▸ ACTIVITY
Below is a block of entries; repeat exactly the lines starting at the line that contains "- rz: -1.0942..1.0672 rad" and ending at the line that contains "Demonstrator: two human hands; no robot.", both included.

(AVAILABLE DATA begins)

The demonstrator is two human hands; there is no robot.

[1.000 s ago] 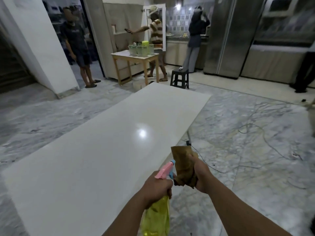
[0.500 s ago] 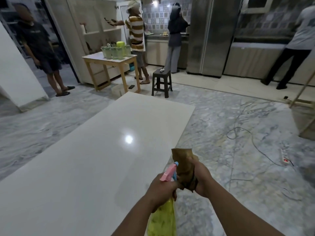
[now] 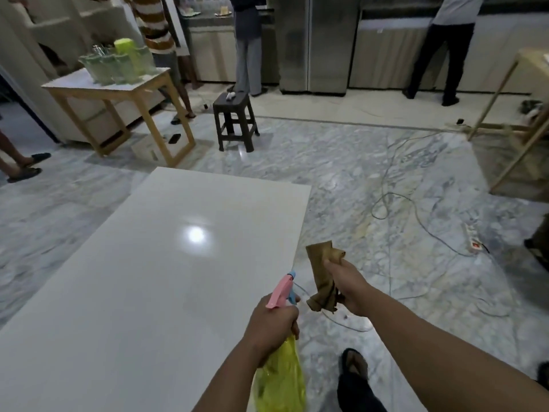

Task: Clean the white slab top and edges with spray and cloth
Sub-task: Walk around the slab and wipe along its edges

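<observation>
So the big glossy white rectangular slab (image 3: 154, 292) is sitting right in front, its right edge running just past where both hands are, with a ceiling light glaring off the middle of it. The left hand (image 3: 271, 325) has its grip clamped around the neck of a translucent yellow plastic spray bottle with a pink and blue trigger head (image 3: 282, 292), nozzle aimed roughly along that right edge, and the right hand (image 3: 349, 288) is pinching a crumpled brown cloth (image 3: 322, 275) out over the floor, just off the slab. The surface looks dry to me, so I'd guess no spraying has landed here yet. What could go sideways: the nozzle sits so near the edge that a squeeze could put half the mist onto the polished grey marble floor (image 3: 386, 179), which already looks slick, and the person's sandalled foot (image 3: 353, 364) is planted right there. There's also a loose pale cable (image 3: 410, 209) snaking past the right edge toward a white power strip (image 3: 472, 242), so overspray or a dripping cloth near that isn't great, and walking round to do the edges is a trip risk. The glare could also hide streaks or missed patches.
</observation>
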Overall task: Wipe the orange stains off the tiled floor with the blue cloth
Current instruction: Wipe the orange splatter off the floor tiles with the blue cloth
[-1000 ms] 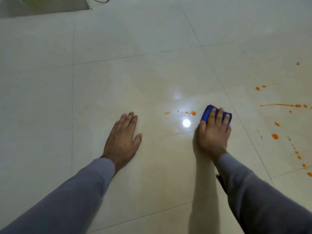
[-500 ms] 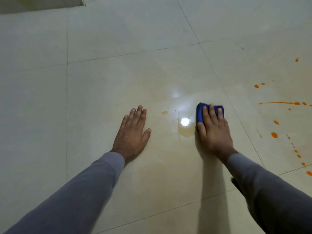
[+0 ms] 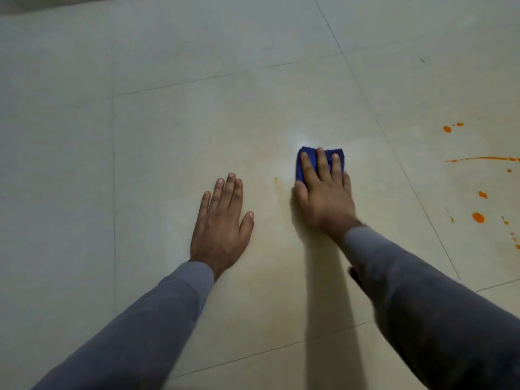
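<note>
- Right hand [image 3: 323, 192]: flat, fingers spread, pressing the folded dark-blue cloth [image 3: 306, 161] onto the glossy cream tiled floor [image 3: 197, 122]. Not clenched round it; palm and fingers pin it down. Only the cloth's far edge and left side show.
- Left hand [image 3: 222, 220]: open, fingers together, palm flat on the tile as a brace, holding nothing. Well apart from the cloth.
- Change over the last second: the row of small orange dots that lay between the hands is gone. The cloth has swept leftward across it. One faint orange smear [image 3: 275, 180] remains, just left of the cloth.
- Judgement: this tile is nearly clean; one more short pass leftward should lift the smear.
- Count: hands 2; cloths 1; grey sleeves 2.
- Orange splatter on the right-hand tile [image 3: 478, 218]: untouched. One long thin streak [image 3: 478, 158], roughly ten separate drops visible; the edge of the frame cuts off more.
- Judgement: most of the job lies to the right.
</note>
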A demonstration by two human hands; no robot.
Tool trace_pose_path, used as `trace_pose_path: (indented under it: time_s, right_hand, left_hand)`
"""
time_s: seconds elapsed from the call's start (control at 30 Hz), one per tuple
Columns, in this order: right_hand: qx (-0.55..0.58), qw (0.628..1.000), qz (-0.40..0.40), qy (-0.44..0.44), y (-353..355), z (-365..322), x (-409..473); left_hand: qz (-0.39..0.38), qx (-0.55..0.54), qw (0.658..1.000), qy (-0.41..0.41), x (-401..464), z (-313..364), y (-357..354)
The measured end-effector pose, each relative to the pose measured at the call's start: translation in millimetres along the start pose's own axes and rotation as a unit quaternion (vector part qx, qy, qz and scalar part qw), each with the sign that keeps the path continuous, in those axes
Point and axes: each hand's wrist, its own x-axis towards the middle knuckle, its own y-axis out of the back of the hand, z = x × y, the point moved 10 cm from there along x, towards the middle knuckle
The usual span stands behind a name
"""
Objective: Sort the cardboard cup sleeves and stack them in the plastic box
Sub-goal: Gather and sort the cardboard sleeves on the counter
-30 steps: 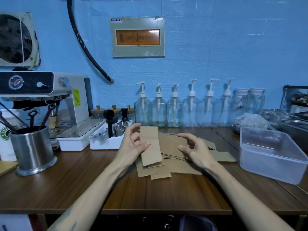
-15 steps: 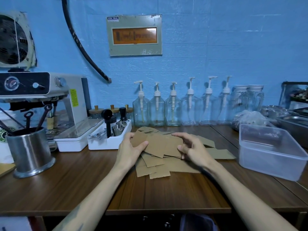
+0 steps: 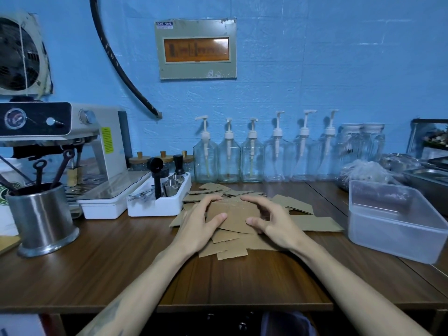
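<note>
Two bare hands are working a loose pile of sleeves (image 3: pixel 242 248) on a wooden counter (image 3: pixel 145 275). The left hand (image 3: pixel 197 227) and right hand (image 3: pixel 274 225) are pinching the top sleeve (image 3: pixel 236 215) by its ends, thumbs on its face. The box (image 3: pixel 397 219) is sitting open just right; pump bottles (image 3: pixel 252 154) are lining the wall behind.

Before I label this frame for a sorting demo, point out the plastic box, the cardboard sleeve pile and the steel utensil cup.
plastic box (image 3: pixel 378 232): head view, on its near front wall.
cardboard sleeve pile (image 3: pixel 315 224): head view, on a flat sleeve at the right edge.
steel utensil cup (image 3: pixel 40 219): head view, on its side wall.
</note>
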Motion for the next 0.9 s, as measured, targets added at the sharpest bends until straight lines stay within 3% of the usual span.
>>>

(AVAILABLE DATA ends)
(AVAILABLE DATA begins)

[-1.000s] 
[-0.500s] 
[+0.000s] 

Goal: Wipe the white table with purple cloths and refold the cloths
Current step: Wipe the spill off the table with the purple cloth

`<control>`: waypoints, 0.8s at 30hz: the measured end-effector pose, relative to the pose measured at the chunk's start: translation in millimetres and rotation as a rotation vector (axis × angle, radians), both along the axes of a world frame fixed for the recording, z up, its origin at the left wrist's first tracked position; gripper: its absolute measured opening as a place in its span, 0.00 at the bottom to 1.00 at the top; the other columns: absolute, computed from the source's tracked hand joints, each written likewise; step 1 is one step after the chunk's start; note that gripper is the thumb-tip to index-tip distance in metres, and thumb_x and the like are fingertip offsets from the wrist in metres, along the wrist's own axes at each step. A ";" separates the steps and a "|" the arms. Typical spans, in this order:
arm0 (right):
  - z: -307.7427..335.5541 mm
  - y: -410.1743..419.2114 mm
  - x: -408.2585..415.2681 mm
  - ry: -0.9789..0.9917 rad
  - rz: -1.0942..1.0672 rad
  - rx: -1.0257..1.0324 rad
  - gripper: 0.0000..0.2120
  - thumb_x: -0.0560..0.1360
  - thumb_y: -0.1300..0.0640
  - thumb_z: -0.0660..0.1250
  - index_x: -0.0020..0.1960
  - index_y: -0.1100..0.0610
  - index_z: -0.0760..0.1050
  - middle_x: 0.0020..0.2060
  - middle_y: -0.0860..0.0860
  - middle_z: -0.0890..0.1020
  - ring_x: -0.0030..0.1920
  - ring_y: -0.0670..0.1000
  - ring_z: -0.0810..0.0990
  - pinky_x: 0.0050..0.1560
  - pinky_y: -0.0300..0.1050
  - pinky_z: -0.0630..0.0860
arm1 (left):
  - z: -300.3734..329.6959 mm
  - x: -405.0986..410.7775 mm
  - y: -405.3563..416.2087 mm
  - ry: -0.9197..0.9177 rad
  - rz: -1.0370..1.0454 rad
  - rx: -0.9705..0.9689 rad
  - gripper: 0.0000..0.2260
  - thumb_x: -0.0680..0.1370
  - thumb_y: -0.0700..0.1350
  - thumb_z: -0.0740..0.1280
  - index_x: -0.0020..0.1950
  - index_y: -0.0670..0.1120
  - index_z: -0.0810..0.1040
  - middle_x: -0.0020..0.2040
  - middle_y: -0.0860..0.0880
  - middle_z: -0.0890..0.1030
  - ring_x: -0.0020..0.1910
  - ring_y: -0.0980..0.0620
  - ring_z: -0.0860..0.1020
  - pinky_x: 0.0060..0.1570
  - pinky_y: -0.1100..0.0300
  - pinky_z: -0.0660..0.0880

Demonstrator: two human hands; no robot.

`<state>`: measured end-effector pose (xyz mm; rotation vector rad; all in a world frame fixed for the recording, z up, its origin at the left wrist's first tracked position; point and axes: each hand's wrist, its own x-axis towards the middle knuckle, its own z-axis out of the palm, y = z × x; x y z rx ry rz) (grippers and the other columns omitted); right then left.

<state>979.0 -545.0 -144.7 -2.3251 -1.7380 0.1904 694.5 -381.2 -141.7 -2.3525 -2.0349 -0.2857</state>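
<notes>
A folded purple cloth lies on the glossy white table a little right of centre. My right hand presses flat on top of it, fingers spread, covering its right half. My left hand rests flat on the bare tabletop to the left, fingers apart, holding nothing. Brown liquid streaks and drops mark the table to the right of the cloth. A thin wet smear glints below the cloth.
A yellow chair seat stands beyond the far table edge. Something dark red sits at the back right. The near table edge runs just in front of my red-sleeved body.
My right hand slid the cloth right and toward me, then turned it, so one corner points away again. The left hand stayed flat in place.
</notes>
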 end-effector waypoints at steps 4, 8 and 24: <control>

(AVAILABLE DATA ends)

▸ RESPONSE AREA
  - rz: -1.0942..1.0672 rad
  - rx: -1.0257..1.0324 rad
  - gripper: 0.0000..0.2120
  - thumb_x: -0.0560..0.1360
  - thumb_y: -0.1300..0.0640
  - thumb_z: -0.0660..0.1250
  - index_x: -0.0020..0.1960
  - index_y: -0.1100..0.0610
  - index_z: -0.0760..0.1050
  - middle_x: 0.0020..0.2060
  - middle_y: -0.0860..0.0860
  - middle_z: -0.0890..0.1020
  - ring_x: -0.0030..0.1920
  - ring_y: -0.0670..0.1000
  - ring_z: -0.0810..0.0990
  - pinky_x: 0.0050..0.1560
  - pinky_y: -0.0300..0.1050
  - pinky_z: -0.0630..0.0860
arm1 (left):
  - z: -300.3734..329.6959 mm
  - x: -405.0986..410.7775 mm
  - y: -405.3563..416.2087 mm
  - ry: -0.9197..0.9177 rad
  - rz: -1.0370..1.0454 rad
  - rx: -0.9705..0.9689 rad
  - gripper: 0.0000..0.2260
  - thumb_x: -0.0680..0.1370
  - thumb_y: -0.0700..0.1350
  - thumb_z: -0.0740..0.1280
  - index_x: -0.0020..0.1950
  - index_y: -0.0670..0.1120
  - index_z: -0.0810..0.1040
  - middle_x: -0.0020..0.2040
  - middle_y: -0.0860..0.0880
  - middle_z: -0.0890..0.1030
  - ring_x: -0.0020..0.1910
  - ring_y: -0.0980..0.0620
  - ring_z: -0.0860..0.1020
  - pinky_x: 0.0060..0.1570
  - pinky_y: -0.1100..0.0300
  - pinky_z: -0.0660..0.0880

Demonstrator: two human hands; no robot.

The exercise requires no additional answer.